Within the Nin community, much was made of the fact Bair did not know Anaïs Nin personally and that she was “judgmental” in the treatment of her subject. Gunther Stuhlmann, in his introduction to Anaïs Nin: A Book of Mirrors (Sky Blue Press, 1996), addressed these issues in reaction to both Fitch’s and Bair’s books:

 

“In recent years a number of biographers, here and abroad, have tried to assemble their own images of Anaïs Nin. They seem to have been enthralled, most of all, by what they could glean of the erotic aspect of their moving target. With lipsmacking glee, or sour disapproval, they have turned their spotlights upon the supposedly “sensational” and “shocking” details of the private sexual life of the lady from Neuilly which, of course, fail to reveal a complete image of a complex personality, or to illuminate the nature of the impact her creations have had on a vast multi-generational audience.

 

“Biographers, especially when they have no personal knowledge of their subject, rely for their interpretations upon the sometimes dubious documentation of fragmented memory shards, the recollections of contemporaries often shaped by their own agendas, and most of all on the paper trail of the vanished person, the raw material of records and writings left behind.”

 

During the five years Deirdre Bair spent writing her biography of Anaïs Nin, she acknowledged that not having known Nin was a detriment. In her introduction, she says: “I had to settle for the verbal testimony of those who had known her…and I was astonished at the range of their responses, especially how, in so many cases, the mere mention of her name provoked vehemence and outrage… So a crucial issue became my trying to understand what there was about Anaïs Nin that made people react so strongly even though she had died more than a decade earlier.” So, were the “facts” again distorted by emotional responses to Nin? And how does one choose one response over the next as validation for factual information? And would knowing Anaïs Nin have helped in the end? To whom did she reveal her entire self during her lifetime?

 

In a recent interview, Bair said, “Any major event or happening or actions in Anaïs’s life began from what she wrote in her diaries at UCLA. If I wrote about something, it was because I fact-checked as thoroughly as I could. If she said she had an affair with somebody, if that person was still alive, I called them, I contacted them, I went to see them, and I asked, ‘Did you have an affair with Anaïs Nin?’ If I wrote about a possible incestuous relationship, it was because I checked every possible document, every possible person that I could.
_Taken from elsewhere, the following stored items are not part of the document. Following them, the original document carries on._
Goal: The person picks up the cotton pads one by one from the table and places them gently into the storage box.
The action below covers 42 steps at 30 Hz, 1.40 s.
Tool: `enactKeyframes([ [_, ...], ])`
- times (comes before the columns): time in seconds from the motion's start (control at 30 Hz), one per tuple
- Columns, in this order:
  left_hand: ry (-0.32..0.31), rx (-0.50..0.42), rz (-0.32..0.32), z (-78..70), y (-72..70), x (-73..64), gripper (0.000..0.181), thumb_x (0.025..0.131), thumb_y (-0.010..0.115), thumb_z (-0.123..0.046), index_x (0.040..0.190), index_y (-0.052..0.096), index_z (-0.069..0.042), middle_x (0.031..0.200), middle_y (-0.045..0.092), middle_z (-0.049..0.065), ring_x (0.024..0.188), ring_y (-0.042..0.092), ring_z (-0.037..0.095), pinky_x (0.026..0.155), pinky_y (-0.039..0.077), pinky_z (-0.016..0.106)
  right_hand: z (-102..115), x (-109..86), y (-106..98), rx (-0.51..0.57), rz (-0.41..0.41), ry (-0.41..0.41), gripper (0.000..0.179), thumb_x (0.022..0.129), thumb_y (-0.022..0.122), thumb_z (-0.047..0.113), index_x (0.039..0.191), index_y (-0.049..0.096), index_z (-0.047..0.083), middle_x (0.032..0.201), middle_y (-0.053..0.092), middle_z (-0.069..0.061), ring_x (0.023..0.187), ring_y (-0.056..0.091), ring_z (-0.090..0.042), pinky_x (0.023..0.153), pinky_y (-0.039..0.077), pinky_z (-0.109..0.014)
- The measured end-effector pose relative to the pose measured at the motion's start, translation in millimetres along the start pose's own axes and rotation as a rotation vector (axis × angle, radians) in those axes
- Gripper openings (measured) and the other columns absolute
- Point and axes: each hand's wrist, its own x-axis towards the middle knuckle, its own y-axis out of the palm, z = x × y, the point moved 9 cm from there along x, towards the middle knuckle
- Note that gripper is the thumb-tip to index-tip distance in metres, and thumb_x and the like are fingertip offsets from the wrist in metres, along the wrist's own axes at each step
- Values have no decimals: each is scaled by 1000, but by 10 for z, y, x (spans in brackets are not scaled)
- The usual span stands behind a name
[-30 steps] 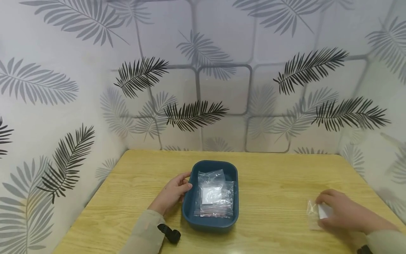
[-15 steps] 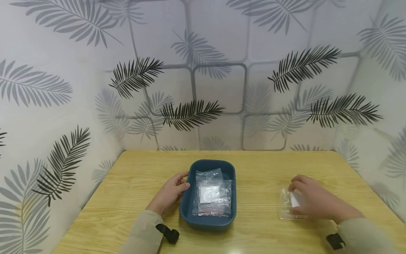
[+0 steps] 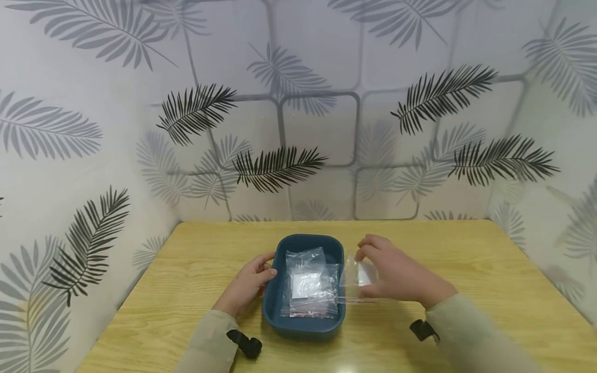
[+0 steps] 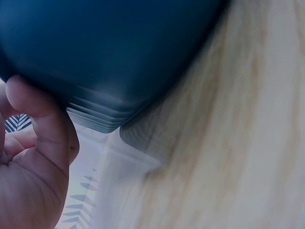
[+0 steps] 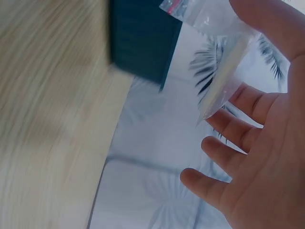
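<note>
A dark blue plastic bin [image 3: 305,331] stands on the table, holding several clear zip-lock bags [image 3: 316,300], one with a white square inside. At the bin's left side my left hand [image 3: 247,285] holds the rim, thumb on the edge and fingers against the outer wall; the left wrist view has the bin [image 4: 105,52] above the curled fingers. My right hand [image 3: 398,272] pinches another clear zip-lock bag [image 3: 350,282] between thumb and fingertips, right at the bin's right rim. In the right wrist view this zip-lock bag [image 5: 226,78] contains a flat white piece, and its seal has a pinkish-red line.
The light wooden table [image 3: 466,248] reaches back to a wall [image 3: 322,129] with a leaf pattern, which also runs along both sides. Black straps [image 3: 244,343] with small devices sit on both sleeves.
My right hand has carried the zip-lock bag leftward from the table's right side to the bin's right rim. The left hand stays on the bin; the head view has shifted slightly.
</note>
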Motion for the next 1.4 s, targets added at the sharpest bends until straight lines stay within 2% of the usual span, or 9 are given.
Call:
enactKeyframes([
  [0.33,10,-1,0,-34,7,-1,52,103,57,-13,153,42,-11,109,53,15,67,46,17,58,42,28,476,403,177,0,59,-66,61,74,89,45,118,65,11,138,50,-10,127,48,-30,102,44,-45],
  [0.6,-14,-15,0,-15,10,-6,53,103,57,-13,153,42,-11,111,53,14,69,48,17,58,43,28,715,629,344,-25,75,-78,61,77,87,47,122,66,11,139,49,-12,132,43,-32,105,41,-49],
  [0.8,-19,-10,-4,5,-9,11,52,103,58,-15,153,43,-12,111,54,14,72,50,19,60,44,28,833,762,497,-103,117,-51,61,77,84,54,122,66,17,139,49,-6,135,41,-29,107,40,-47],
  [1.1,-2,3,-3,-16,-36,16,51,102,54,-12,152,42,-10,107,53,13,74,48,20,61,43,28,1009,944,579,-203,114,-35,64,77,81,60,123,66,19,134,52,-3,135,41,-27,104,44,-46],
  [1.23,-3,8,-3,-25,-42,6,51,103,56,-13,152,42,-9,108,54,13,78,51,20,64,45,29,1006,968,634,-235,143,-16,71,76,80,62,129,65,18,138,51,-4,137,39,-28,105,43,-48],
  [1.4,-7,30,-2,-20,-35,-11,53,104,57,-19,154,40,-13,111,54,13,72,46,20,61,44,31,954,930,658,-232,165,13,78,78,79,63,137,61,17,144,48,-6,142,35,-30,110,37,-51],
])
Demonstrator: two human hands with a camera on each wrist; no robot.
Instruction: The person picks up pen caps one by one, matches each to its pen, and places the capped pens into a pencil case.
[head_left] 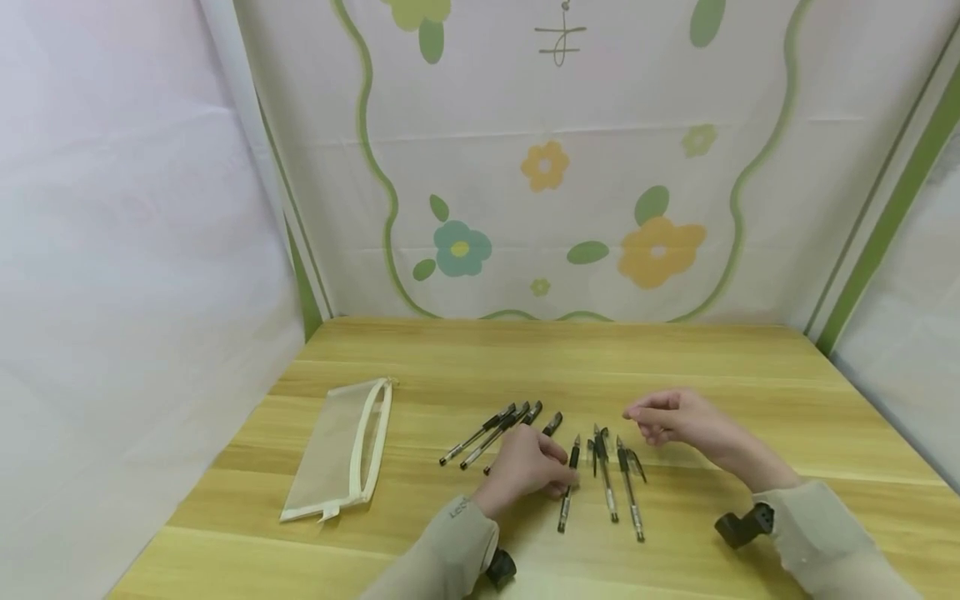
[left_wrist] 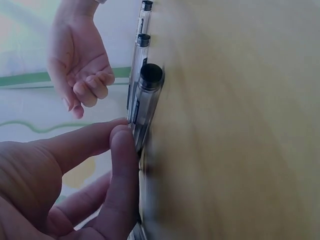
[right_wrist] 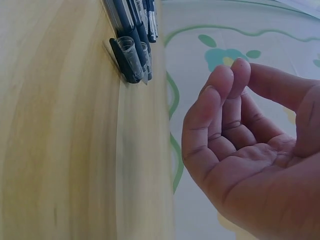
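Observation:
My left hand (head_left: 525, 462) pinches an uncapped gel pen (head_left: 564, 510) with thumb and finger at the middle of its barrel. In the left wrist view this pen's black end plug (left_wrist: 151, 76) points toward the camera. Two more uncapped pens (head_left: 631, 500) lie to its right, tips pointing away from me. Loose black pen caps (head_left: 637, 465) with clips lie beside them. My right hand (head_left: 686, 421) hovers to the right of these pens, holding nothing. Its fingers (right_wrist: 207, 112) are loosely curled, the thumb tip near the fingertips.
Several capped black pens (head_left: 480, 437) lie slanted left of and partly behind my left hand. Farther left, a pale mesh zip pouch (head_left: 322, 454) lies flat on the wooden table (head_left: 570, 358). A flowered white curtain (head_left: 585, 108) stands at the table's back edge.

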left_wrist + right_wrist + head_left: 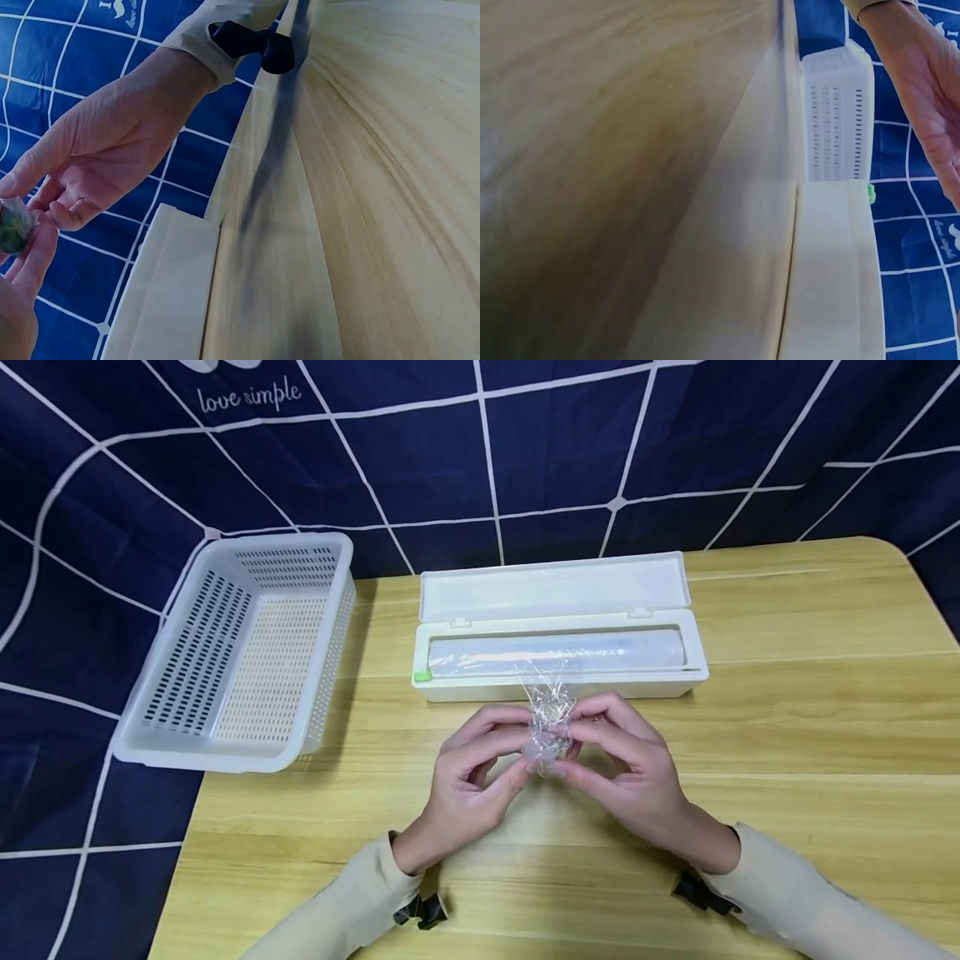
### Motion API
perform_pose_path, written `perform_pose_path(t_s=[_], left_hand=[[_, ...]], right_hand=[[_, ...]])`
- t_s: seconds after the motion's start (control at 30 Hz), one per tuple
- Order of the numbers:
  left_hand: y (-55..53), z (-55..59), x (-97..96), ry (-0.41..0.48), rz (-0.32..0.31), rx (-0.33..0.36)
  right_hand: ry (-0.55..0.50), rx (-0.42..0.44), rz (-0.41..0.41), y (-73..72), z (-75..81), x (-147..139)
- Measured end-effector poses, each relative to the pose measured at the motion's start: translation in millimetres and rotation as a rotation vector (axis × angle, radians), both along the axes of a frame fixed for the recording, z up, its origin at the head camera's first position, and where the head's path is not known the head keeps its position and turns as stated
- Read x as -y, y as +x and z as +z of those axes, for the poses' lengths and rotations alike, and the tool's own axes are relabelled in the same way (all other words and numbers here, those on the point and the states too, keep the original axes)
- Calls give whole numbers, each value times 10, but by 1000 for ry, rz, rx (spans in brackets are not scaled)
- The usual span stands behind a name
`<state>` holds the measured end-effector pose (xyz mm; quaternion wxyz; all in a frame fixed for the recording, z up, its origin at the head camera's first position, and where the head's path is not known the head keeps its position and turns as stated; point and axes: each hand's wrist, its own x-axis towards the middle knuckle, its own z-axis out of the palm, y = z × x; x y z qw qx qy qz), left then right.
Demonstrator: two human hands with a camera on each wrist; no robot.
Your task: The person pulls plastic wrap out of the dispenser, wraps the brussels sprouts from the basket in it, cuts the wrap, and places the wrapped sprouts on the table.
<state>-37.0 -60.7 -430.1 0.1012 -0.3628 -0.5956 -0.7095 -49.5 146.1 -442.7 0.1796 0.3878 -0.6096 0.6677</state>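
Observation:
A small bundle of crinkled clear plastic wrap (550, 718) is held up between both hands, loose ends sticking out on its far side. My left hand (471, 768) pinches it from the left with thumb and fingertips. From the other side, my right hand (633, 768) pinches it too, fingers bent. In the left wrist view something dark green shows through the wrapped bundle (13, 229); its kind is unclear. Just beyond the hands is a white cling film box (558, 689), lid (555, 587) tipped back, with a roll of clear film (555, 652) inside.
A white perforated plastic basket (318, 668) stands on the left of the wooden table (810, 727). A small green piece (423, 676) sits at the box's left end. Behind the table hangs a dark blue cloth (555, 452) with white lines.

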Motion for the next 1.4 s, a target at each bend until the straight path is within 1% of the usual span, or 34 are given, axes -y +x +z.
perform_pose_path(t_s=[0.1,0.23,0.3,0.33,0.43,0.53,0.67,0.8,0.9,1.1,1.27,1.4], left_hand=[[8,6,-7,-8,4,2],[14,18,-13,-18,21,7],[12,28,-15,-23,28,5],[11,33,-17,-26,32,3],[9,46,-15,-34,41,2],[7,53,-5,-25,34,36],[-10,42,16,-2,8,88],[-30,21,37,-14,1,78],[-34,7,47,-25,-3,70],[-21,1,51,-28,-24,82],[-23,7,56,-35,-30,86],[-27,13,58,-27,-50,98]], right_hand=[[-3,-8,-23,-4,-1,11],[10,-46,-124,2,-2,33],[-5,-59,-153,8,-3,46],[-19,-59,-154,10,-1,53],[-73,-46,-114,5,9,73],[-91,-34,-98,-7,31,84],[-66,-32,-98,-21,69,80],[-35,-20,-77,-23,102,61],[3,-3,-80,-7,132,39],[80,66,-90,25,205,-2],[97,91,-94,38,242,-8],[80,111,-75,39,235,-5]])
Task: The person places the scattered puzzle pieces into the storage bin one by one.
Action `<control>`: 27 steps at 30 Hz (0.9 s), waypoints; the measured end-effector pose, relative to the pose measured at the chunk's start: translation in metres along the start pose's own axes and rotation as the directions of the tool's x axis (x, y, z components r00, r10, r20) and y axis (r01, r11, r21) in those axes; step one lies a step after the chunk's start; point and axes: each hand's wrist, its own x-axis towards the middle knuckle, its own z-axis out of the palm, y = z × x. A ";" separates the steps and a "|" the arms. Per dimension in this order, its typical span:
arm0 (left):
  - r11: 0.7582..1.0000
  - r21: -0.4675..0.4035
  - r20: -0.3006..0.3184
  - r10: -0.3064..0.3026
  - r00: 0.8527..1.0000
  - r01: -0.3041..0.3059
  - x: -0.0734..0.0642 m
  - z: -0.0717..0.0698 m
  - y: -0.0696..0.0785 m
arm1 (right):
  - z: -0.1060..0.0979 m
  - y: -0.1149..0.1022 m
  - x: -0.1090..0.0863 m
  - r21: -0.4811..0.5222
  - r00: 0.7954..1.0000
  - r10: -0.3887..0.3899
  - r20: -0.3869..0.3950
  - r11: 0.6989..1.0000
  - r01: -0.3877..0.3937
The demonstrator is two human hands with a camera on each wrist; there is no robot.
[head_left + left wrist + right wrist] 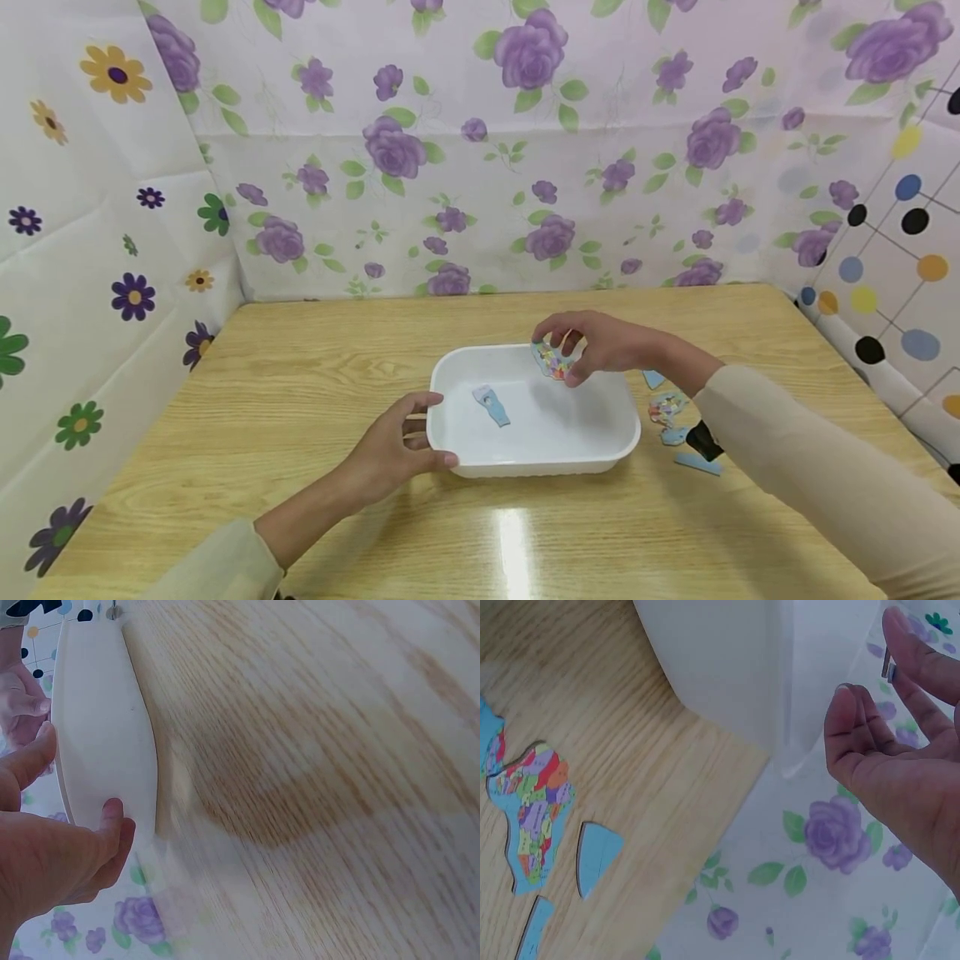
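Note:
A white plastic tub (534,468) stands on the wooden table. My left hand (386,446) grips its left end, thumb at the front corner and fingers along the side; the left wrist view shows this hand (71,855) against the outer wall (105,727). Over the tub's back right part, my right hand (618,340) pinches a colourful map puzzle piece (551,362) between thumb and fingers. In the right wrist view that piece (889,669) appears nearly edge-on. A light blue puzzle piece (492,407) lies on the tub's floor, left of its middle.
Right of the tub, several loose map pieces lie on the table, among them a multicoloured one (536,814), a blue wedge (598,859) and a narrow blue strip (697,463). Partly, my right forearm covers this area. Flower-printed sheets (465,208) hang behind the table.

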 end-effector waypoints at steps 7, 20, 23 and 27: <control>1.000 0.006 -0.004 0.001 1.000 -0.001 0.000 -0.001 0.000 | 0.013 -0.006 0.008 -0.018 0.999 0.005 0.033 1.000 -0.004; 1.000 -0.007 0.014 0.014 1.000 -0.014 0.000 -0.001 0.000 | 0.038 -0.016 0.025 -0.036 0.995 0.035 0.089 0.999 -0.032; 1.000 -0.020 0.023 0.014 1.000 -0.014 0.000 -0.002 -0.001 | 0.044 -0.016 0.027 -0.078 0.993 0.044 0.111 0.996 -0.036; 1.000 -0.026 0.028 0.011 1.000 -0.010 0.000 -0.002 -0.002 | 0.047 -0.017 0.027 -0.120 0.991 0.037 0.130 0.993 -0.022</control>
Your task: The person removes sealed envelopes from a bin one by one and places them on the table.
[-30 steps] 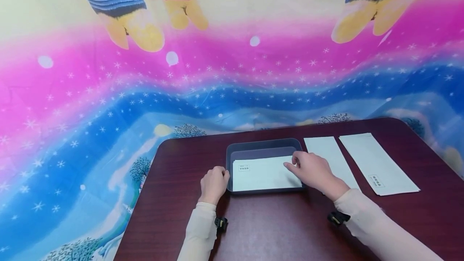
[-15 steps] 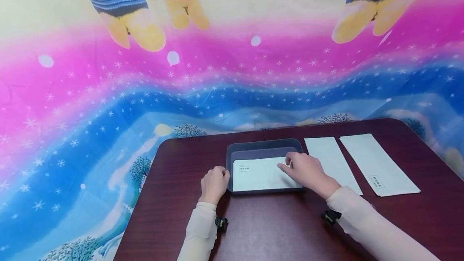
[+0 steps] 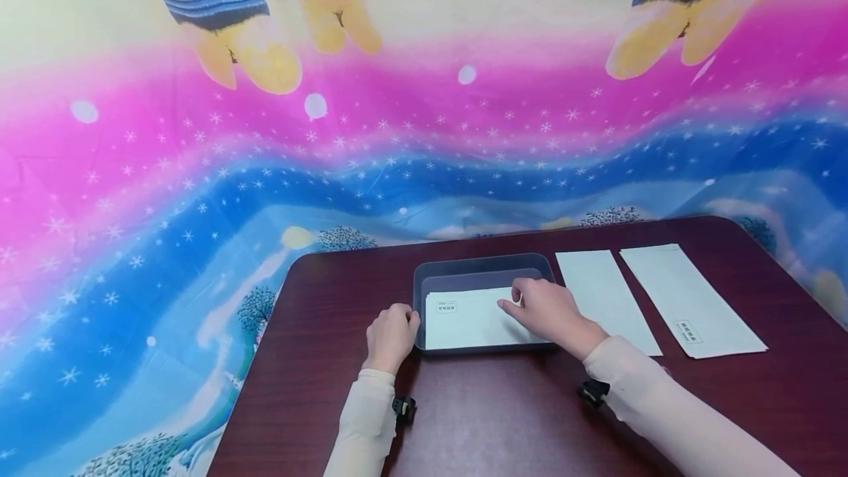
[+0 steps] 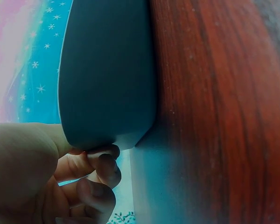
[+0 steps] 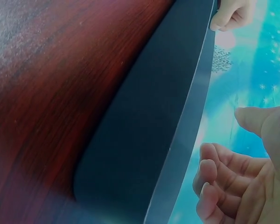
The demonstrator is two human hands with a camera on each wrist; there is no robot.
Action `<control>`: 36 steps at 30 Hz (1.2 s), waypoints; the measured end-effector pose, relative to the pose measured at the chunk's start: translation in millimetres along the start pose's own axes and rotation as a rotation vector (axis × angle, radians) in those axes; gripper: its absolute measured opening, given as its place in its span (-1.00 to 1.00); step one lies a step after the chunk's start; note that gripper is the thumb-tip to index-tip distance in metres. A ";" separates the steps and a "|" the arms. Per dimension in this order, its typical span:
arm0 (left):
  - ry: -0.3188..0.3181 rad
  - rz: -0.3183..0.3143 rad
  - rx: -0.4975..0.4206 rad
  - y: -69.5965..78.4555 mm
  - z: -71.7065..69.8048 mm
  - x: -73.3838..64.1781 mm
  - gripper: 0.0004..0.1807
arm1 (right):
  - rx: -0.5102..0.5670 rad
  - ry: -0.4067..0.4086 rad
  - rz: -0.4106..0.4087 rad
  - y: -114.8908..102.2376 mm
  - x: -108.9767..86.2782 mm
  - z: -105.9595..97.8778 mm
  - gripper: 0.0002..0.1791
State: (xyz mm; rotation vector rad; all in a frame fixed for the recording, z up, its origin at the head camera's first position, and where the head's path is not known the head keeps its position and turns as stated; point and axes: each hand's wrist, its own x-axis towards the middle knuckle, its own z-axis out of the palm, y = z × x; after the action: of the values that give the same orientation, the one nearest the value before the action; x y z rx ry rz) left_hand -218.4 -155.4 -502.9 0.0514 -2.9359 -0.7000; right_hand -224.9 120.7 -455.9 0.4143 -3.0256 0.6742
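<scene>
A dark grey tray lies on the table with white envelopes stacked inside, the top one printed with a small boxed mark. My left hand grips the tray's left end. In the left wrist view the thumb goes over the rim and the curled fingers are at the outer wall. My right hand hovers over the right part of the envelopes, partly covering them. In the right wrist view its thumb stands apart from the bent fingers, with nothing between them.
To the right of the tray lie two more lots of white envelopes, a nearer one and a farther one with a boxed mark. The dark red wooden table ends before a printed cloth backdrop.
My right hand has shifted to the left over the envelopes in the tray, still holding nothing. The left hand, tray and envelopes stay in place.
</scene>
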 end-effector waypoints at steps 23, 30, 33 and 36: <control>0.012 0.005 0.002 0.9 -0.7 0.1 -0.46 | -0.052 -0.065 0.012 -2.2 17.6 12.1 -0.66; 0.002 0.002 0.000 0.5 -1.5 -0.1 -0.46 | -0.102 -0.061 -0.009 -0.8 20.9 14.9 -0.57; -0.002 0.001 0.002 -0.1 -1.6 0.1 -0.46 | -0.114 -0.059 -0.023 0.9 21.6 17.2 -0.55; -0.001 0.003 -0.001 -0.8 -1.1 0.4 -0.45 | -0.125 -0.068 -0.027 3.0 22.2 19.5 -0.52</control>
State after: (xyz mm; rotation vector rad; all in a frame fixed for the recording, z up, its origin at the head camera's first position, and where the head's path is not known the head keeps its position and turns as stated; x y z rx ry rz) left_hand -218.7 -156.6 -502.2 0.0468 -2.9365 -0.7009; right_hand -246.2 109.6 -473.2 0.4819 -3.0973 0.4763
I think that was about as close to the truth as we were going to get.”

 

Explaining the issue of incest further, Bair says:

 

“The way I dealt with that was to photocopy those pages in the diary. I am a member of a group called the New York Institute for the Humanities, an NYU-affiliated body of public intellectuals, as we are called. Among them were some distinguished psychoanalysts and writers in that field—Jessica Benjamin, Muriel Dimen, Virginia Goldner, Sue Shapiro, and many of them specialize in the abuse of women. So I said to them, ‘I’m going to convene a special seminar.’ There were six analysts in total in the room. I said, ‘I’m going to pass out these photocopied pages from this diary that Anaïs Nin wrote, and at the end of the evening you have to give them back to me, and you have to swear secrecy to not tell anyone about this because I don’t know if it’s true, and I don’t know if I’m going to write it.’ So these six highly respected, important authorities in the field, they all turned to me and said, ‘It’s as if she is in my consulting room and that she’s one of my patients. This is the story that I hear.’ They called it adult onset incest. They said that often, when a parent and a child have been separated at a very young age, when they come together as adults, they see the reflection of themselves in the other and a love affair results. Shortly thereafter, a woman named Kathryn Harrison wrote just such a memoir, about her incestuous affair with her own father…it was word for word what Anaïs wrote in the diary. At that point, I knew I had to write it.

 

“So I said to Joaquin (Nin-Culmell), ‘I’m very, very worried. You have become a dear friend of mine, and I’m going to have to write this, and I’m afraid it’s going to end our friendship.’ And he thought very carefully for a long while. And he said, ‘Well, you’ve told me every terrible thing I’ve long suspected about my sister, but I know that you’re going to write it in such a way that you will still allow me to love her.’ And I burst into tears.”

 

Contrary to the reaction of Pole, Stuhlmann, and others in the inner Nin circle, both Joaquín Nin-Culmell and Gayle Nin Rosenkrantz (Nin’s brother and niece and her closest living relatives at the time) found the Bair biography to be sensitive and fair. Gayle said recently, “The problem with some is that they will say, ‘If I understand Anaïs Nin and you disagree with me, then you don’t understand her.’ Deirdre Bair didn’t paint a gallant, romantic picture of Anaïs, but overall I thought she did a very professional and sympathetic job. Perhaps Rupert felt upset because the book did not whitewash Anaïs’s life and did not sanctify his role in it.”

 

The entire interview will be published in A Cafe in Space, Vol. 7

One Hundred Biographers: Why does a diarist need even one?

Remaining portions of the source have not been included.